I recently changed the various vector classes to use an index mapper:
Every vector has two fields: a raw Java array buffer, as well as
an IntSequence mapper which maps vector indexes to buffer indexes.
This allows slices, rotations, permutations, etc, using the
same same buffer:
   (VEC I) => index I in VEC ; function-call notation for indexeing
   (set! (VEC i) VALUE) - update value
   (VEC [i <: J]) => slice of VEC ; same buffer, new index mapper
   (VEC [i0 i1 ... in]) ==> [(VEC i0) (VEC i1) ... (VEC in)]
       - but re-using the VEC buffer with a new index mapper
   (set! (VEC [i <: J]) VALUE) - replace elements (possible re-size)

Kawa also supports multi-dimensional arrays, based on SRFI-25, and you
can use the same function-call notation:
   (ARR X Y)
   (set! (ARR X Y) VALUE)
SRFI-25 (and Kawa) has functions for slices, transpose, rotations, etc.
However, I'd like to have APL-style array-as-index for general arrays:
   (ARR [A <: B] Y [c <: D])
   (ARR [5 2 6] [2 3])
   (ARR IARR1 IARR2 IARR3)

The bulk of this note shows (tersely) the types, classes, and
basic representation of generalized arrays.  It focuses on the
differences from the version of gnu.lists in the Kawa trunk.
The actual Scheme API (in terms of functions) is a later discussion;
initially we will prioritize array construction plus indexing.

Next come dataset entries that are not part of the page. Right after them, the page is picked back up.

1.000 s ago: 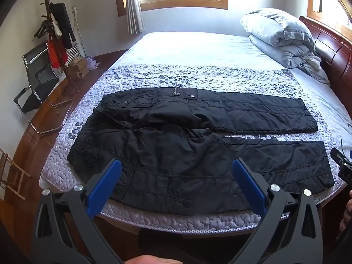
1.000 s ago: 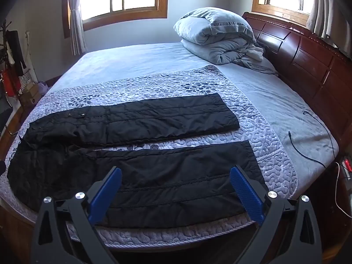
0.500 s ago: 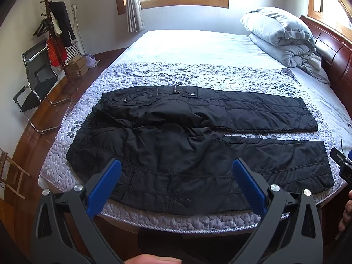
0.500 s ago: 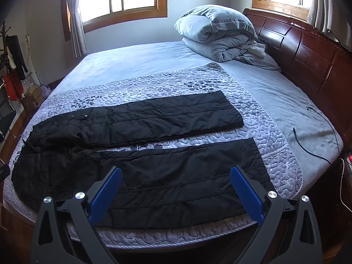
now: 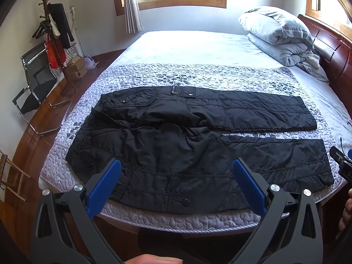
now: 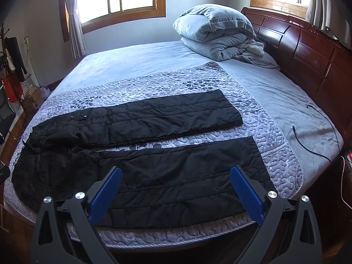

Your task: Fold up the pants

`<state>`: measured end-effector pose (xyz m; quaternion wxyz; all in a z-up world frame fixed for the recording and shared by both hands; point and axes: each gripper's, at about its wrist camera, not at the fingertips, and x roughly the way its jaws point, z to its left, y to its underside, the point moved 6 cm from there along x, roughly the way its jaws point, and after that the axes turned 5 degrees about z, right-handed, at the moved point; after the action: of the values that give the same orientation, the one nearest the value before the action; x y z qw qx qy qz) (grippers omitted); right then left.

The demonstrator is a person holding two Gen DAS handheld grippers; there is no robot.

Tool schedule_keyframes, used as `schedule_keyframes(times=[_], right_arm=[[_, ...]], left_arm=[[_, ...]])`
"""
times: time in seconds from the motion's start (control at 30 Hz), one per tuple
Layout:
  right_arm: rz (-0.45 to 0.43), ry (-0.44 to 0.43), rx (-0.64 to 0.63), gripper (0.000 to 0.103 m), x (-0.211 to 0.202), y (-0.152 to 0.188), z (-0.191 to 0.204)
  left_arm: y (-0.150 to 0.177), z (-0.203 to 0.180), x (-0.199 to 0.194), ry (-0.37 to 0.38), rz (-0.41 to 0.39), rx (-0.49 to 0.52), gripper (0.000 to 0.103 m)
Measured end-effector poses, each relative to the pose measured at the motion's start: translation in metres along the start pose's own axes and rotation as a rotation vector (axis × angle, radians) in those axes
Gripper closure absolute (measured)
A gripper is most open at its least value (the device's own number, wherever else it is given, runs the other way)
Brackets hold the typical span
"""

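Matt black quilted pants on pebbled cloth bedspread, glossy wood headboard.

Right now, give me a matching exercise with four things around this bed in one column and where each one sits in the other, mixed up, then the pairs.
Things
1. black pants
2. folded grey duvet
3. black cable
4. coat stand

Places
A. on the floor by the wall, left of the bed
B. by the headboard, at the bed's far right
C. spread flat on the patterned quilt, legs apart
D. on the plain sheet near the bed's right edge

Pairs: 1-C, 2-B, 3-D, 4-A
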<state>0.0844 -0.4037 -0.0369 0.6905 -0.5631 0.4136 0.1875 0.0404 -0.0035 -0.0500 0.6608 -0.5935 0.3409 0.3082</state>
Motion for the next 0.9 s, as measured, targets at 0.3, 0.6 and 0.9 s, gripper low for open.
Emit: schedule_keyframes(times=[0.3,0.6,0.9], right_arm=[[0.002,0.001,0.002,0.003,0.0003,0.0005,-0.0009],[0.006,0.002,0.002,0.003,0.0014,0.0001,-0.0014],[0.011,0.001,0.002,0.003,0.0037,0.0003,-0.002]], left_arm=[[-0.0015,-0.0006,0.0017,-0.001,0.005,-0.002,0.002],[-0.001,-0.0005,0.002,-0.003,0.004,-0.002,0.002],[-0.0003,-0.0014,0.0038,0.001,0.005,0.001,0.002]])
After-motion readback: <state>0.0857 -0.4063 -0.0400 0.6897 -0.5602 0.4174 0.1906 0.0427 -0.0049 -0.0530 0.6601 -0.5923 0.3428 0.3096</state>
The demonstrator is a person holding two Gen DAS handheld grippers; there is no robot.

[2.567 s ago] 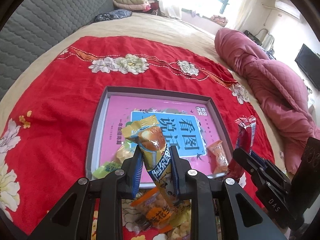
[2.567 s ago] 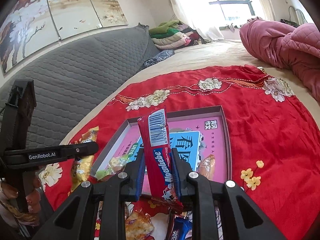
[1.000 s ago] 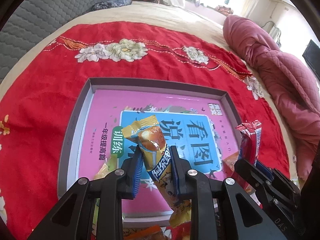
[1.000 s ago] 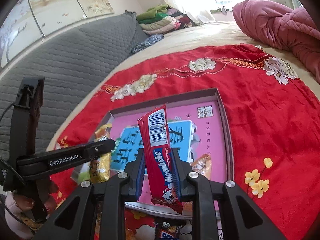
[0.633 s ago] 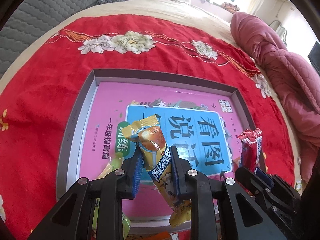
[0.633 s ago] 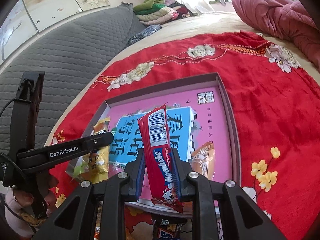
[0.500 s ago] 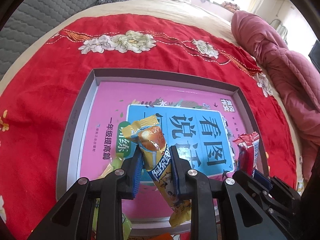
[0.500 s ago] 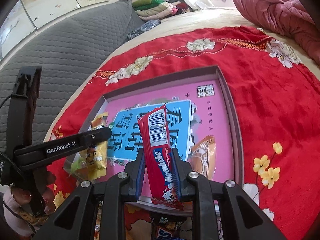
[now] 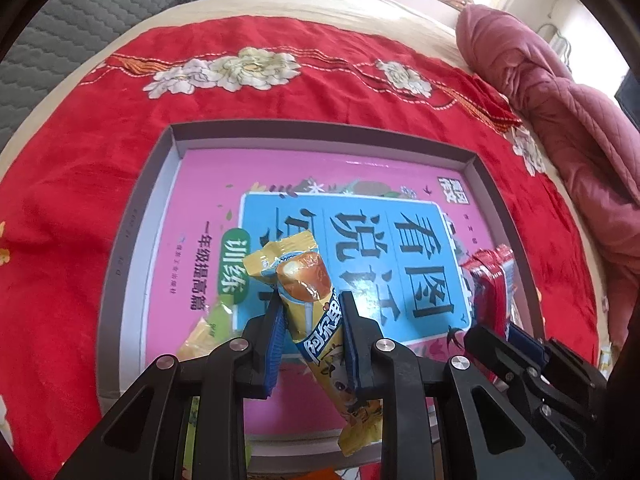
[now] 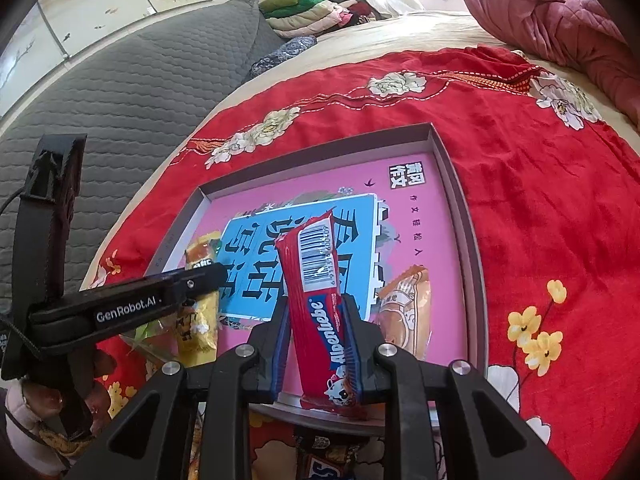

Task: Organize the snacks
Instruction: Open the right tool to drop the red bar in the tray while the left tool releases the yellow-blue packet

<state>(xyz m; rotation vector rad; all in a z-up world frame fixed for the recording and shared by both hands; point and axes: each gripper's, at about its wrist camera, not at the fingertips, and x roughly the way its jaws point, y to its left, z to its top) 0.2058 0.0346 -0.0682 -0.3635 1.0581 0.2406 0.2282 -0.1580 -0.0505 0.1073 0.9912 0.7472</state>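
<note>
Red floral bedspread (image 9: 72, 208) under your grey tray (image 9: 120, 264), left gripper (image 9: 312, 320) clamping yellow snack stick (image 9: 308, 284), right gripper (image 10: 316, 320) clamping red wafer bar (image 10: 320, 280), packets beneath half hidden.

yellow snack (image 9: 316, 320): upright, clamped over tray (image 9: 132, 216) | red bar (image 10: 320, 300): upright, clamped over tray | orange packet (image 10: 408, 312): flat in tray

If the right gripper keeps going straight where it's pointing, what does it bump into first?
Probably the pink book cover lying inside the grey tray. The right gripper, jaws shut on the red Alpenliebe pack, points down over it. Depth is hard to judge; the orange snack lies just to the side.
</note>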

* Is this a feature you'd find exciting and/or use it?
* Would your friends or co-workers find it exciting and/or use it?
* I know computers and data structures.  I don't know matrixes or math, much.
   Would this approach cause problems if trying to to do high-performace
   array/matrix manipulations, or interfacing to other libraries?
* Would you be interested in helping out?


/*
Scheme types:

array[T] - implementationType: AbstractArray or ObjectArray
   array0[T] extends array[T]
   array1[T] extends array[T]
   ...

The arrayN types for various N are all "erased" to plain array in the JVM,
though it is stored in the class file using the kawa.SourceType annotation.
It means we know that the rank of the array N, which means we can
catch some errors (such as wrong number of arguments) and
maybe generate better code.

sequence[T] ..
vector[T] extends sequence[T], array1[T]
   vector[uint] == u32vector, etc
*/

// Equivalent Scheme type: array
public interface Array { // Existing
     public E get(int[] indexes);
     // Add the following, mainly for performance:
     public E get();
     public E get(int i);
     public E get(int i, int j);
     public E get(int i, int j, int... rest);
}

// Scheme: array[int]
public interface IntArray extends Array<Integer> {
     // These throw an exception if the rank() differs from argument count.
     public int intAt();
     public int intAt(int arg1);
     public int intAt(int arg1, int arg2);
     public int intAt(int arg1, int arg2, int arg3, int... argrest);
     public int intAt(int[] args);
     default public Integer get() { return Integer.valueOf(intAt()); }
     default public Integer get(int i) { return Integer.valueOf(intAt(i)); }
     // etc
}

// Scheme sequence[int]
public interface IntSequence
     extends IntArray
             // Possibly also extends Sequence<Integer>
{
     // It might be preferable for this inteface to not add any
     // methods beyond those of IntArray, to avoid some casts.
     // At least for commonly used method of SimpleVector.
     int size();
}

public abstract class IndirectIndexable<E>
     extends AbstractSequence<E>
             // No longer implements Sequence<E>
{
     protected IntArray indexes; // Changed from IntSequence.
     // Otherwise basically unchanged
}

public abstract class AbstractArray<E>
     // replaces GeneralArray
     extends IndirectIndexable<E>, implements Array<E>
{
     protected abstract E getBuffer(int index);
     public E get() { return getBuffer(indexes.getAt()); }
     public E get(int i) { return getBuffer(indexes.getAt(i)); }
     public E get(int i, int j) { return getBuffer(indexes.getAt(i,j)); }
     public E get(int i, int j, int k, int... rest) {
         return getBuffer(indexes.getAt(i, j, k, rest))); }
}

// Scheme: array[Object]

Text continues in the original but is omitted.